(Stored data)
=== Begin Enclosure ===

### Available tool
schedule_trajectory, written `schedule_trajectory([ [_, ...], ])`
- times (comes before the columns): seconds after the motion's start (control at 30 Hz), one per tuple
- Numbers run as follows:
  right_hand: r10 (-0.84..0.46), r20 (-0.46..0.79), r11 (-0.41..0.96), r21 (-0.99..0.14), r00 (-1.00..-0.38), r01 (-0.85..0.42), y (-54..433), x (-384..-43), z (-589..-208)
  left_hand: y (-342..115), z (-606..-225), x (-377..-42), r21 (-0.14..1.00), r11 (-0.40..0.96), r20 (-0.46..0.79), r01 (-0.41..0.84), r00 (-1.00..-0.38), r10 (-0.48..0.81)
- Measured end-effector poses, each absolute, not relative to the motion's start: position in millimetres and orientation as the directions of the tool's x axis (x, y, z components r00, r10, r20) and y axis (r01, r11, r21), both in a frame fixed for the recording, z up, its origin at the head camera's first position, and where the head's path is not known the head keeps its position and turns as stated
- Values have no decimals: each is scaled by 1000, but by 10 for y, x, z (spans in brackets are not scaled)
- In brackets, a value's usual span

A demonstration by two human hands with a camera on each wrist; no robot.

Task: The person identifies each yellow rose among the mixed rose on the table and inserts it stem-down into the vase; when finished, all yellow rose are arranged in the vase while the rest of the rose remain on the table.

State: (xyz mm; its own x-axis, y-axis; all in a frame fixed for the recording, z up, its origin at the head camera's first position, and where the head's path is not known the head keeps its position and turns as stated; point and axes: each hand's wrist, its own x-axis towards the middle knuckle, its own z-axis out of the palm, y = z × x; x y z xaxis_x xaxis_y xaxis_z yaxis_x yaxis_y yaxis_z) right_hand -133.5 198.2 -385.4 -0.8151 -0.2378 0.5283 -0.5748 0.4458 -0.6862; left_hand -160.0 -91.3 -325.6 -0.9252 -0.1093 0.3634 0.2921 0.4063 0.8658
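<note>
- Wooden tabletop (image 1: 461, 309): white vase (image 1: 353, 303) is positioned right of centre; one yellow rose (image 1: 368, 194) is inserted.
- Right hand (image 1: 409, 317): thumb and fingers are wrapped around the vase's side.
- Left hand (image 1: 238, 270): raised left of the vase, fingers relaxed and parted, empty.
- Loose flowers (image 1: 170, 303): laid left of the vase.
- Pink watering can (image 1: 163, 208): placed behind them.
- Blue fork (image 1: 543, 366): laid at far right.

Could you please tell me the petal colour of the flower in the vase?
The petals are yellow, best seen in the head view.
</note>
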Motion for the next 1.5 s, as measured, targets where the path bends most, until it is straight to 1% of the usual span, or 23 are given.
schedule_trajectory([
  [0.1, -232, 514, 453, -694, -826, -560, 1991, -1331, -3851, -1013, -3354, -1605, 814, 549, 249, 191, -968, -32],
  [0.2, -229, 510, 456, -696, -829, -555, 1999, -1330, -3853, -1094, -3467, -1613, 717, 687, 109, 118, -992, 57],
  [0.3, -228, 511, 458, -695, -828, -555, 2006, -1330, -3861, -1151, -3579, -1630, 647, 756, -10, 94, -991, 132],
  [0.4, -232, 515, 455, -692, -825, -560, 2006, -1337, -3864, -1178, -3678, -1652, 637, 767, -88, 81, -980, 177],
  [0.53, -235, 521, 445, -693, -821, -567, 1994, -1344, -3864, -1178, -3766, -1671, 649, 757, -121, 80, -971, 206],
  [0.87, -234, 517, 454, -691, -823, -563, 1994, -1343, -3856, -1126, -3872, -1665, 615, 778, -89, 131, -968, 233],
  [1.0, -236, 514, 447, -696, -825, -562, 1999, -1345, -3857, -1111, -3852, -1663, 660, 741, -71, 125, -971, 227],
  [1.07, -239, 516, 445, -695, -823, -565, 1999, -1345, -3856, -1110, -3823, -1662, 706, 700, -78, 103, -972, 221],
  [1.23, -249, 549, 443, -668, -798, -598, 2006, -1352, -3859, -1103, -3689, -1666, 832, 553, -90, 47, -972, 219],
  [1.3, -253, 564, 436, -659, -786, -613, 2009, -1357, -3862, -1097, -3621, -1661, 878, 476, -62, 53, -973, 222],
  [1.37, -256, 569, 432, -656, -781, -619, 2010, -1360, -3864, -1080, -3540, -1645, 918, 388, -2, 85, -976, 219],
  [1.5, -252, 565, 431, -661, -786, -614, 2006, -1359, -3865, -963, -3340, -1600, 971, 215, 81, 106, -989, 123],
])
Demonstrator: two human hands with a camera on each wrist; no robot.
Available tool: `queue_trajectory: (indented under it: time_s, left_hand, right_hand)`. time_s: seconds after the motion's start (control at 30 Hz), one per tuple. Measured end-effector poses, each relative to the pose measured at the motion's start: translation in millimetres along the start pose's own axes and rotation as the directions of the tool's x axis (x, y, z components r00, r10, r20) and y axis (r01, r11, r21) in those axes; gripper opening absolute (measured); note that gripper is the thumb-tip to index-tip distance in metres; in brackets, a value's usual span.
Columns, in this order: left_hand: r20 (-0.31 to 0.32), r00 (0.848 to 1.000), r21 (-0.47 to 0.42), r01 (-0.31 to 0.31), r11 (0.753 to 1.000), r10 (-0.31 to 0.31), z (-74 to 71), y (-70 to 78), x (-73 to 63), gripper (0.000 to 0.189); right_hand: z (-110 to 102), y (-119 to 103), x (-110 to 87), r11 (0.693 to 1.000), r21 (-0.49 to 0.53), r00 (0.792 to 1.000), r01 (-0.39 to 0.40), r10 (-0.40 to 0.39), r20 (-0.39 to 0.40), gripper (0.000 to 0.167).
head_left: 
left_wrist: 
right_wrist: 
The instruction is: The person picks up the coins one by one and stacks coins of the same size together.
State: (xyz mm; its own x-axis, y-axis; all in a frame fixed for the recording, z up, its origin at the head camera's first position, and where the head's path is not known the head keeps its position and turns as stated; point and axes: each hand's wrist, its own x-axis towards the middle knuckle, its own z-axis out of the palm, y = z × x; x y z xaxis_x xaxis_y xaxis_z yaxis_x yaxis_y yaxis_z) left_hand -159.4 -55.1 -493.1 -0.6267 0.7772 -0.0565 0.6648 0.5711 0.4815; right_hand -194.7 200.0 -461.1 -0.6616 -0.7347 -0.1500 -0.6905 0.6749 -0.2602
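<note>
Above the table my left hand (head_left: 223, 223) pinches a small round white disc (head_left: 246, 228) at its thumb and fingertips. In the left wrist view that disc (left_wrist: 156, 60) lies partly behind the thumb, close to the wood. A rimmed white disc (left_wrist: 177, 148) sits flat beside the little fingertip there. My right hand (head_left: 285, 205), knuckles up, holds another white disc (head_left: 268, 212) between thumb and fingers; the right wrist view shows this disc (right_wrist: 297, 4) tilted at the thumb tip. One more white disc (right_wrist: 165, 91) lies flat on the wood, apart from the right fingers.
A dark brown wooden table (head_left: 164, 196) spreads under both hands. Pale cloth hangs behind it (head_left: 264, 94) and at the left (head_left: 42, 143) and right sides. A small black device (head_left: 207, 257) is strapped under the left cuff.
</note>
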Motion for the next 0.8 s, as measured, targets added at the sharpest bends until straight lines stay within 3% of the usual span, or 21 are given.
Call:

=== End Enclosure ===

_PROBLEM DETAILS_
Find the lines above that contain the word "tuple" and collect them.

_TASK ANSWER_
- times (comes before the columns): seconds after the motion's start (control at 30 Hz), one per tuple
Available tool: `queue_trajectory: (indented under it: time_s, left_hand, right_hand)`. time_s: seconds after the motion's start (control at 30 Hz), one per tuple. Measured end-effector poses, each relative to the pose measured at the motion's start: translation in millimetres along the start pose's own axes and rotation as the directions of the tool's x axis (x, y, z components r00, r10, r20) and y axis (r01, r11, r21) in those axes; gripper opening absolute (measured); note that gripper is the thumb-tip to index-tip distance in metres; in brackets, a value's usual span.

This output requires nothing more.